# ACTIVITY
Each entry should be transcribed exactly as written, and any picture left out.

# RECORDS PROVIDED
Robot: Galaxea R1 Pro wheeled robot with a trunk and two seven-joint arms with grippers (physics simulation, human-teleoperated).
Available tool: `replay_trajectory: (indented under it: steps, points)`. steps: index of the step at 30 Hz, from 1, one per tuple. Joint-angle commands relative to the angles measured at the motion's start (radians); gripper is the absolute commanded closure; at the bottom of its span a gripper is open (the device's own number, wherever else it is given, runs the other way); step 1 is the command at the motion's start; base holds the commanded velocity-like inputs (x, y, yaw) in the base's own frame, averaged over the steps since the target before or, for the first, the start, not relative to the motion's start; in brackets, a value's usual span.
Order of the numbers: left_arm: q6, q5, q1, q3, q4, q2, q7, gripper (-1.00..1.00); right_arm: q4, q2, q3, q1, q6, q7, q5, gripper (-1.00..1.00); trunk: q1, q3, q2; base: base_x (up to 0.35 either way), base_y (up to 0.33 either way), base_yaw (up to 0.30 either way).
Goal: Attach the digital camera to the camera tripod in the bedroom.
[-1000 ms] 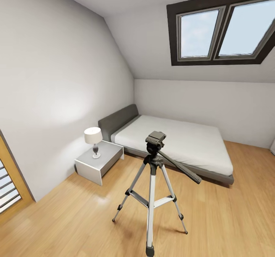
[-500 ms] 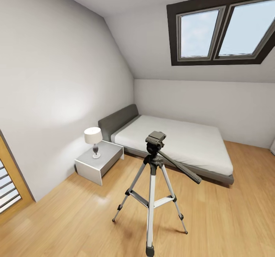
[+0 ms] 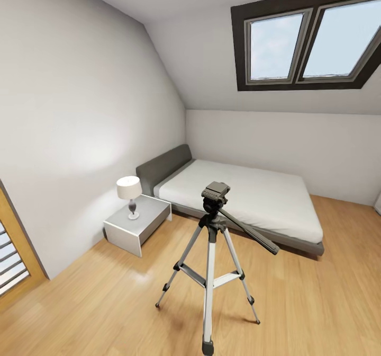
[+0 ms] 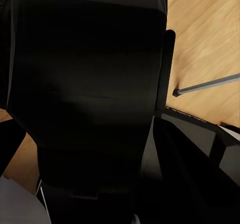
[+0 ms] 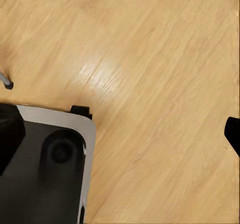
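While nothing has moved, camera tripod (image 3: 210,271) stands near bed (image 3: 248,197).

From my head camera the bedroom reads bright and evenly lit, with soft daylight coming through the skylight (image 3: 309,41), whose panes are pale and washed out. A broad, gentle highlight sits on the left wall (image 3: 90,133). The camera tripod (image 3: 211,255) casts only a faint shadow on the wood floor (image 3: 317,303). Straight lines bow toward the edges, a wide-angle stretch. Everything is sharp, with a slight rendered softness. My left wrist view is mostly black, unlit surfaces up close with no detail. My right wrist view shows a pale glare patch (image 5: 102,74) on the floorboards.
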Motion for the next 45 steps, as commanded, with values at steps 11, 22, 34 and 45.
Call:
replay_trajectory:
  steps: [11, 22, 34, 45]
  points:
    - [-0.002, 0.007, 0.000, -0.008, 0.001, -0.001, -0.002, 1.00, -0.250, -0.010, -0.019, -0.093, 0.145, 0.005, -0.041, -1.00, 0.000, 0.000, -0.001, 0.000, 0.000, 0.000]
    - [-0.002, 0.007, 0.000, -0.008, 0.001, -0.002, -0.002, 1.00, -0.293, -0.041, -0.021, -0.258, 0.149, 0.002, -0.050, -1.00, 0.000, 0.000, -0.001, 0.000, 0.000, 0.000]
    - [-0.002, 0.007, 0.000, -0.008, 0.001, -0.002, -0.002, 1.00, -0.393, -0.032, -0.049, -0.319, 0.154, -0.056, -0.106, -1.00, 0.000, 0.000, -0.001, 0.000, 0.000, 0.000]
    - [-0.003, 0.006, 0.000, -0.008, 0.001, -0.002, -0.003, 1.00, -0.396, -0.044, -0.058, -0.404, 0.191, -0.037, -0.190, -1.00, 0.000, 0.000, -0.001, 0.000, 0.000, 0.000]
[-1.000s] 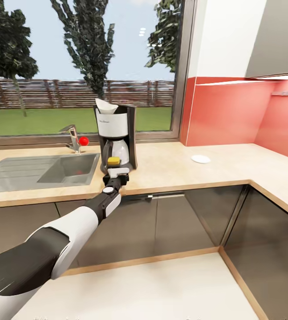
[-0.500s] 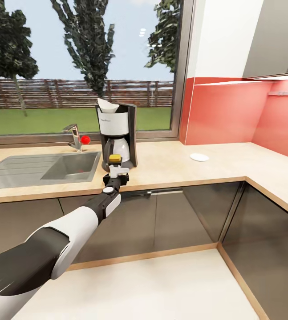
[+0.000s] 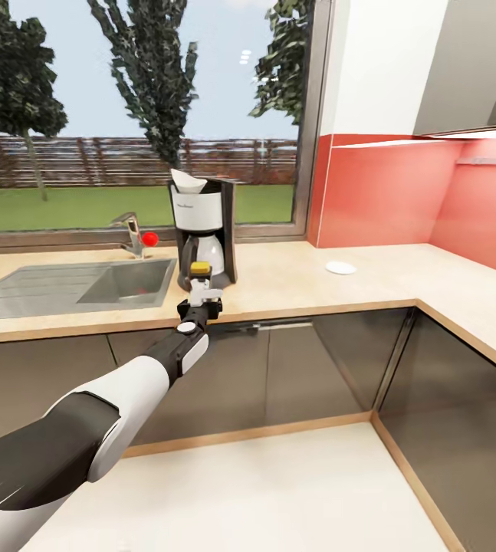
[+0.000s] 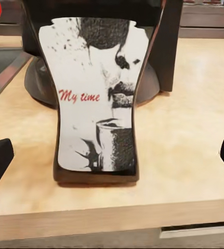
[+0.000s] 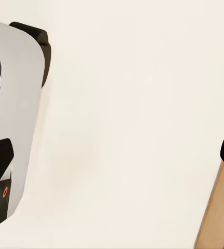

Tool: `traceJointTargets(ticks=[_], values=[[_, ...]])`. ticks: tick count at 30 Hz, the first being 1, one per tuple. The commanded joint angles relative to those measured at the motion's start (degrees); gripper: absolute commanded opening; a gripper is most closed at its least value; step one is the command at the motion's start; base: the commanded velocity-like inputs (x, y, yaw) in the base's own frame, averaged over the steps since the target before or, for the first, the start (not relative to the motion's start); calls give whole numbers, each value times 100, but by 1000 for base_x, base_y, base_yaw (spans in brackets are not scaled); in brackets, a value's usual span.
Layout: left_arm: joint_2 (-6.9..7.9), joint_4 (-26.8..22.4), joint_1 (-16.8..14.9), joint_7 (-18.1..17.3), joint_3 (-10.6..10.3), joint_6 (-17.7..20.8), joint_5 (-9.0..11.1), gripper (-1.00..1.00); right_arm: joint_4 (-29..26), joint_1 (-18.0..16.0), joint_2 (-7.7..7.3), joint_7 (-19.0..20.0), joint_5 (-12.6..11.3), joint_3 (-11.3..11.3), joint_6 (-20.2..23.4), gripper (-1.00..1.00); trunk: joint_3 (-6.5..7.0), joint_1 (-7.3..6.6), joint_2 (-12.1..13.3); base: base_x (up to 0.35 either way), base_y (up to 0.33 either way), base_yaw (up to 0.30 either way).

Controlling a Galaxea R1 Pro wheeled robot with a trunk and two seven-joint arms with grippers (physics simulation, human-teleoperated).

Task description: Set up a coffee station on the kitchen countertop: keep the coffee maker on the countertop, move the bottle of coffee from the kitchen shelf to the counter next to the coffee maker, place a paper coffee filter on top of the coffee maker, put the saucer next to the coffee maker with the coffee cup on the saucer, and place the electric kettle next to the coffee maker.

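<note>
Coffee bottle (image 3: 199,270) stands before coffee maker (image 3: 204,227), right of sink (image 3: 79,284).

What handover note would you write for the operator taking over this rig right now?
Left gripper: open, just short of the bottle of coffee, which stands on the counter in front of the coffee maker.
Right gripper: open, empty.
Done: bottle placed; paper filter on the maker.
Saucer lies well apart from the maker.
To do: bring saucer closer, add cup, fetch kettle.

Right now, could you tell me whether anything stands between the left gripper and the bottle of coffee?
Nothing visible does. The bottle of coffee stands on the countertop in front of the coffee maker, with the open left gripper facing it across bare counter.
</note>
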Motion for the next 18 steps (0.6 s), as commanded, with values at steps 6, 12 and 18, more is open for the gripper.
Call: traceJointTargets(ticks=[6, 12, 18], values=[[0, 11, -6, 28, -49, -25, 53, 100, 22, -8, 1, 42, -58, 35, -34, 100, -6, -2, -3, -246, 0, 0], [0, 12, -6, 28, -48, -25, 53, 100, 22, -8, 3, 42, -58, 35, -34, 100, -6, -2, -3, -170, 0, 0], [0, 22, -6, 26, -48, -25, 55, 100, 22, -8, 4, 42, -58, 35, -34, 100, -6, -2, -3, -205, 0, 0]])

# ANSWER FOR THIS EXERCISE
Robot: Galaxea R1 Pro wheeled robot with a trunk and two seven-joint arms with grippers (physics simulation, human-teleoperated).
Available tool: `replay_trajectory: (indented under it: steps, points)`. steps: index of the step at 30 Hz, from 1, one per tuple. Joint-angle commands relative to the angles measured at the motion's start (radians); gripper is the absolute commanded closure; at the bottom of its span a gripper is open (the device's own number, wherever else it is given, runs the other way); step 1 is the command at the motion's start; base holds the commanded velocity-like inputs (x, y, yaw) in the base's own frame, averaged over the steps since the target before or, for the first, the start, not relative to the motion's start; in brackets, a value's usual span.
Order of the numbers: left_arm: q6, q5, q1, q3, q4, q2, q7, gripper (-1.00..1.00); right_arm: q4, q2, q3, q1, q6, q7, q5, gripper (-1.00..1.00); trunk: q1, q3, q2; base: base_x (up to 0.35 either way), base_y (up to 0.33 either way), base_yaw (up to 0.30 either way).
Goal: Attach the digital camera to the camera tripod in the bedroom.
[-1000 ms] 
[-500 ms] 
[+0 ms] 
[+0 ms] 
[+0 ms] 
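While nothing has moved, camera tripod (image 3: 210,271) stands near bed (image 3: 248,197).

From my head camera the bedroom reads bright and evenly lit, with soft daylight coming through the skylight (image 3: 309,41), whose panes are pale and washed out. A broad, gentle highlight sits on the left wall (image 3: 90,133). The camera tripod (image 3: 211,255) casts only a faint shadow on the wood floor (image 3: 317,303). Straight lines bow toward the edges, a wide-angle stretch. Everything is sharp, with a slight rendered softness. My left wrist view is mostly black, unlit surfaces up close with no detail. My right wrist view shows a pale glare patch (image 5: 102,74) on the floorboards.
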Motion for the next 45 steps, as commanded, with values at steps 11, 22, 34 and 45.
Call:
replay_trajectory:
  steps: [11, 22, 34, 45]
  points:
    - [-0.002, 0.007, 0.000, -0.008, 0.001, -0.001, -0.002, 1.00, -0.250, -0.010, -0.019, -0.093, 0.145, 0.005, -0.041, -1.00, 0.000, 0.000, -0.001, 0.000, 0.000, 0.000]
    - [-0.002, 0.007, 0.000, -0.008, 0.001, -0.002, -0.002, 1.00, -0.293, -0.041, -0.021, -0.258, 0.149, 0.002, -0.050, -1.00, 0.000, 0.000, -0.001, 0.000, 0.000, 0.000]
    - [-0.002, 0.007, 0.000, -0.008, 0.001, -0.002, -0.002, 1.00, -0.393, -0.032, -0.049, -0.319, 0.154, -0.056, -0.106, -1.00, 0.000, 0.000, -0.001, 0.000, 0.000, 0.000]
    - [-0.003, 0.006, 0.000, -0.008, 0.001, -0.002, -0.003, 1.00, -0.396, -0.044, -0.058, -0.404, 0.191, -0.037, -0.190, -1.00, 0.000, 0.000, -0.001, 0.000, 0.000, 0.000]
[-1.000s] 
[-0.500s] 
[+0.000s] 
[+0.000s] 
[+0.000s] 

Tool: `traceJointTargets(ticks=[_], values=[[_, ...]])`. ticks: tick count at 30 Hz, the first being 1, one per tuple. The commanded joint angles relative to those measured at the motion's start (degrees); gripper: absolute commanded opening; a gripper is most closed at its least value; step one is the command at the motion's start; base: the commanded velocity-like inputs (x, y, yaw) in the base's own frame, averaged over the steps since the target before or, for the first, the start (not relative to the motion's start); calls give whole numbers, each value times 100, but by 1000 for base_x, base_y, base_yaw (spans in brackets are not scaled); in brackets, a value's usual span.
Layout: left_arm: joint_2 (-6.9..7.9), joint_4 (-26.8..22.4), joint_1 (-16.8..14.9), joint_7 (-18.1..17.3), joint_3 (-10.6..10.3), joint_6 (-17.7..20.8), joint_5 (-9.0..11.1), gripper (-1.00..1.00); right_arm: joint_4 (-29..26), joint_1 (-18.0..16.0), joint_2 (-7.7..7.3), joint_7 (-19.0..20.0), joint_5 (-12.6..11.3), joint_3 (-11.3..11.3), joint_6 (-20.2..23.4), gripper (-1.00..1.00); trunk: joint_3 (-6.5..7.0), joint_1 (-7.3..6.6), joint_2 (-12.1..13.3); base: base_x (up to 0.35 either way), base_y (up to 0.33 either way), base_yaw (up to 0.30 either way).

Controlling a Galaxea R1 Pro wheeled robot with a trunk and two seven-joint arms with grippers (physics simulation, human-teleoperated).

Task description: Set up a coffee station on the kitchen countertop: keep the coffee maker on the countertop, move the bottle of coffee from the kitchen shelf to the counter next to the coffee maker, place a paper coffee filter on top of the coffee maker, put the saucer next to the coffee maker with the coffee cup on the saucer, and place the electric kettle next to the coffee maker.

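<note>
Coffee bottle (image 3: 199,270) stands before coffee maker (image 3: 204,227), right of sink (image 3: 79,284).

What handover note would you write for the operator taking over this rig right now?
Left gripper: open, just short of the bottle of coffee, which stands on the counter in front of the coffee maker.
Right gripper: open, empty.
Done: bottle placed; paper filter on the maker.
Saucer lies well apart from the maker.
To do: bring saucer closer, add cup, fetch kettle.

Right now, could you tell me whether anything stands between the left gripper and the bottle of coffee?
Nothing visible does. The bottle of coffee stands on the countertop in front of the coffee maker, with the open left gripper facing it across bare counter.
</note>
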Motion for the next 18 steps (0.6 s), as commanded, with values at steps 6, 12 and 18, more is open for the gripper.
Call: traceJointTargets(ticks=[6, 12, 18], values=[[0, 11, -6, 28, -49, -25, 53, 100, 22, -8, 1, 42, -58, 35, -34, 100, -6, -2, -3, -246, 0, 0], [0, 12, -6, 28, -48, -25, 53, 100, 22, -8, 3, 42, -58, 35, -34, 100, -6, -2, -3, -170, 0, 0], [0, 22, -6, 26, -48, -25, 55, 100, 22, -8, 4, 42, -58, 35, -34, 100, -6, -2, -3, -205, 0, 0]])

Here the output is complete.